La questione si fa molto interessante. Esiste una base rintracciabile che in realtà è sempre lì, ma che sta semplicemente cambiando? Sono queste le nostre domande, giusto? Ad esempio: se ci pensiamo, tutto ciò che è fisico è costituito da atomi. Inoltre, gli atomi sono costituiti da protoni, neutroni ed elettroni; andiamo sempre più avanti, e non c’è nulla di solido: campi di energia, ecc. Sembra che le cose siano solide – sono come un’illusione – ma non sono realmente tali. Questa sedia non è solida. Il mio corpo non lo è: è composto da atomi. Sia la sedia che il mio corpo sono costituiti da atomi: principalmente, spazi vuoti e campi energetici.

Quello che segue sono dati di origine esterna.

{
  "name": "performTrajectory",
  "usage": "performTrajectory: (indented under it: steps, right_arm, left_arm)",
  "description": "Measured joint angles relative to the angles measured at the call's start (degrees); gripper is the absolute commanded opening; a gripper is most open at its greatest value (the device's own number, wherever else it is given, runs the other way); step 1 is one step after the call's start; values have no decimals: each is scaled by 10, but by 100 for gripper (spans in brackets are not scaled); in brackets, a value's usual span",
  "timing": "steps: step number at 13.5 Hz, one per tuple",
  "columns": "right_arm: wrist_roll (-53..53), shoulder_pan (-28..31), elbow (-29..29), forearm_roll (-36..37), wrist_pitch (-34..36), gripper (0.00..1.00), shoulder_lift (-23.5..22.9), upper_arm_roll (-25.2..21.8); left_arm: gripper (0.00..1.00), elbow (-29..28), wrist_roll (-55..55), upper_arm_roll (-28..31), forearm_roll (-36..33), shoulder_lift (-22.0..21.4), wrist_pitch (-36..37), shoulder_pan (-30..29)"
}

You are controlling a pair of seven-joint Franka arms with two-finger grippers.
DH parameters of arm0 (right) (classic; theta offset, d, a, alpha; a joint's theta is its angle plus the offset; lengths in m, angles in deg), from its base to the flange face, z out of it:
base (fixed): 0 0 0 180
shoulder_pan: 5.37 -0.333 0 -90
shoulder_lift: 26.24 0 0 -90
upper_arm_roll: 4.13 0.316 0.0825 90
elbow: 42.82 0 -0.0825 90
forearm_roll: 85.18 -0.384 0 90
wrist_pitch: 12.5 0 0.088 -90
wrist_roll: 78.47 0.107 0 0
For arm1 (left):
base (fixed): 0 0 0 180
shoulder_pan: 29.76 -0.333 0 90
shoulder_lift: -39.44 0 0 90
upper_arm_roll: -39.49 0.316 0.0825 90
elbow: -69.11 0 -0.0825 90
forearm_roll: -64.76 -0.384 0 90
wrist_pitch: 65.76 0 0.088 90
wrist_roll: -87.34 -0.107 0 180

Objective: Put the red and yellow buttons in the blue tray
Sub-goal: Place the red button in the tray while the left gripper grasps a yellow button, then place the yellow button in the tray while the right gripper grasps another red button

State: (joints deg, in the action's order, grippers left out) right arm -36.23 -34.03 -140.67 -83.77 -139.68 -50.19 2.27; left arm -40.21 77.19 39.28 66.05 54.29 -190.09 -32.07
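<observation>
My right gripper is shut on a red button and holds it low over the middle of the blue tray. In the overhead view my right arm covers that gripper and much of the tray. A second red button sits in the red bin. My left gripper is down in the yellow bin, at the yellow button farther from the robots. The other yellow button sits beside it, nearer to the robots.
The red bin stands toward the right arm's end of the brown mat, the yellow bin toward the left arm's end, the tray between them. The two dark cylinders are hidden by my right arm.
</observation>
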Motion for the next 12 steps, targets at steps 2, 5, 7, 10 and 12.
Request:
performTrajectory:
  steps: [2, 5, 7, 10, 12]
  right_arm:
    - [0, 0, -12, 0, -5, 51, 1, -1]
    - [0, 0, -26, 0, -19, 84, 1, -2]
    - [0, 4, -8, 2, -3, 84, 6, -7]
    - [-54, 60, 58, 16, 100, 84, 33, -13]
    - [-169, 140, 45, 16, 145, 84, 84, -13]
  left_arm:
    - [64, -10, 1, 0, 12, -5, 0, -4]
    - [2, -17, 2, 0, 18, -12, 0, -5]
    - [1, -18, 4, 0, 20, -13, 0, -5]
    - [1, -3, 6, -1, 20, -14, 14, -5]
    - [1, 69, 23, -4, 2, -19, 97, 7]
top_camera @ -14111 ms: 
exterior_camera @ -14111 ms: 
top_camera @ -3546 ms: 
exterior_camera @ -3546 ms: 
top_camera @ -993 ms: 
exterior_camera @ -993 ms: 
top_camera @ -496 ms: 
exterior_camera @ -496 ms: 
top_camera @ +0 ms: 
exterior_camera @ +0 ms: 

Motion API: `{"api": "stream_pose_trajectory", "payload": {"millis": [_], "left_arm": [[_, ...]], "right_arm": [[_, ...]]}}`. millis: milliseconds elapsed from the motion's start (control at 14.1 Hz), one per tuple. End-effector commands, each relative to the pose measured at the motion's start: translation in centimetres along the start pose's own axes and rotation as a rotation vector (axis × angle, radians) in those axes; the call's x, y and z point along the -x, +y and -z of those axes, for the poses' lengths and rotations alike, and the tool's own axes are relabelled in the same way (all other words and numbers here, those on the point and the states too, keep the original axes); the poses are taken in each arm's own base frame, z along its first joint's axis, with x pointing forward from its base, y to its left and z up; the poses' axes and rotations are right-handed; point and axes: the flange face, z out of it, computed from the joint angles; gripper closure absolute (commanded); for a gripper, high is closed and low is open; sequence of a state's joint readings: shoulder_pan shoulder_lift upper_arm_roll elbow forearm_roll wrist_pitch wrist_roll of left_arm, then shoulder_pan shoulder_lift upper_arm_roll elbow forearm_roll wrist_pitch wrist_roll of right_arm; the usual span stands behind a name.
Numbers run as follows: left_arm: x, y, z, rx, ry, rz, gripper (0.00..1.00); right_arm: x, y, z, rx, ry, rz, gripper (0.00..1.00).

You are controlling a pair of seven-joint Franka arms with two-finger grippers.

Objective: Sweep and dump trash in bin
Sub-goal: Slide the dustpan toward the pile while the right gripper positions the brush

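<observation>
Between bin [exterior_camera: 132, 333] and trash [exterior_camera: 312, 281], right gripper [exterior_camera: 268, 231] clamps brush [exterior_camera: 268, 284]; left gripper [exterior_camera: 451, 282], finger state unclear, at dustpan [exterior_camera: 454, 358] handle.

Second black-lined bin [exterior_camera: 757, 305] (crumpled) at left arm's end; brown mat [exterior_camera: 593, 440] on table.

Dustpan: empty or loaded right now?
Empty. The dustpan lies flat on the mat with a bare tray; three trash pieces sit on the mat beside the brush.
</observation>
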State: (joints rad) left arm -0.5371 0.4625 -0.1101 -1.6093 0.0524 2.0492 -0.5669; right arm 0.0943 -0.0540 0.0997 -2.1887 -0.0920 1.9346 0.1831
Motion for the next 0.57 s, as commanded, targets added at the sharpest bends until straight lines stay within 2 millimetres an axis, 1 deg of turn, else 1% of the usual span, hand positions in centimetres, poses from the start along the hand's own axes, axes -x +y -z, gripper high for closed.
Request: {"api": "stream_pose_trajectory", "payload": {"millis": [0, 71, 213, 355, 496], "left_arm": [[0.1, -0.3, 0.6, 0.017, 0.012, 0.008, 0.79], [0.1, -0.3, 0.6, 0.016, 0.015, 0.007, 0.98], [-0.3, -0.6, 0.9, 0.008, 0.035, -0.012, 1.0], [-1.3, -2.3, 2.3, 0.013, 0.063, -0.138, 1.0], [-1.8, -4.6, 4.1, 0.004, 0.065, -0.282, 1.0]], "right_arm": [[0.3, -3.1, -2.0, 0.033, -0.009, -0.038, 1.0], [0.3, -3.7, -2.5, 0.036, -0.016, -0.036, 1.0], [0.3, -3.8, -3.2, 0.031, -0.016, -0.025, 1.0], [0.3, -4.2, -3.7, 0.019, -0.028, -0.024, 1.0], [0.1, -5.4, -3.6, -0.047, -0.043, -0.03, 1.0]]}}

Ora, il punto importante è che, nonostante ciò, possiamo comunque sederci sulla sedia e non cadere a terra.
Questa è la cosa rilevante. Se riusciamo a capire che quella sedia non è solida, e sembra soltanto esserlo, ma tuttavia mi regge, e quindi funziona, stiamo iniziando ad avere una comprensione corretta. Siamo in grado di accettare questi due punti – niente è solido, eppure tutto funziona – senza che siano contraddittori? Se possiamo farlo, se sappiamo accettarli e capirli, siamo pronti ad addentrarci in livelli sempre più profondi, perché ogni decostruzione – e qui la stiamo operando soltanto in relazione alla solidità degli oggetti – ci lascia, tuttavia, cose funzionanti. Nonostante non esista alcun solido “io” e alcun solido “tu”, vederti può rendermi felice o infelice. E perché no? Non c’è contraddizione, qui, ma è uno snodo molto difficile da capire.
È scorretto dire: “Voglio che tu mi ami”?
No, ma dobbiamo capire che cosa intendiamo con ciò.
Quale sarebbe il modo corretto di dirlo?
Convenzionalmente, è corretto dire o pensare: “Mi piacerebbe che tu mi amassi”. Tuttavia, se pensiamo che qui siano implicati un solido “io” e un solido “tu”, ciò comporterà molte difficoltà. Potremmo avere ogni sorta di pensieri problematici: “Voglio che tu mi ami, ma non mi ami. Non vado bene: in me c’è qualcosa che non va. Sono un perdente: nessuno mi amerà mai. Non posso essere amato: sono inamabile...”. Wow, entreremmo in uno stato di profonda sofferenza e infelicità. Sì, convenzionalmente, diciamo: “Io ti amo e tu mi ami”; il problema non è questo, bensì il modo in cui lo consideriamo. Questo è ciò di cui stiamo parlando: la considerazione scorretta.
Il problema è quando iniziamo a entrare nella spirale discendente di: “Perché non c’è nessuno che riesce ad amare ‘me’? Perché non sono in grado di trovare qualcuno che ‘mi’ ami? Nessuno ‘mi’ ama. Quando riuscirò a trovare qualcuno che ‘mi’ amerà davvero per quello che sono?” A crearci problemi sono questi pensieri. Il problema è quando trasformiamo l’“io” in qualcosa di solido, di esistente per conto proprio.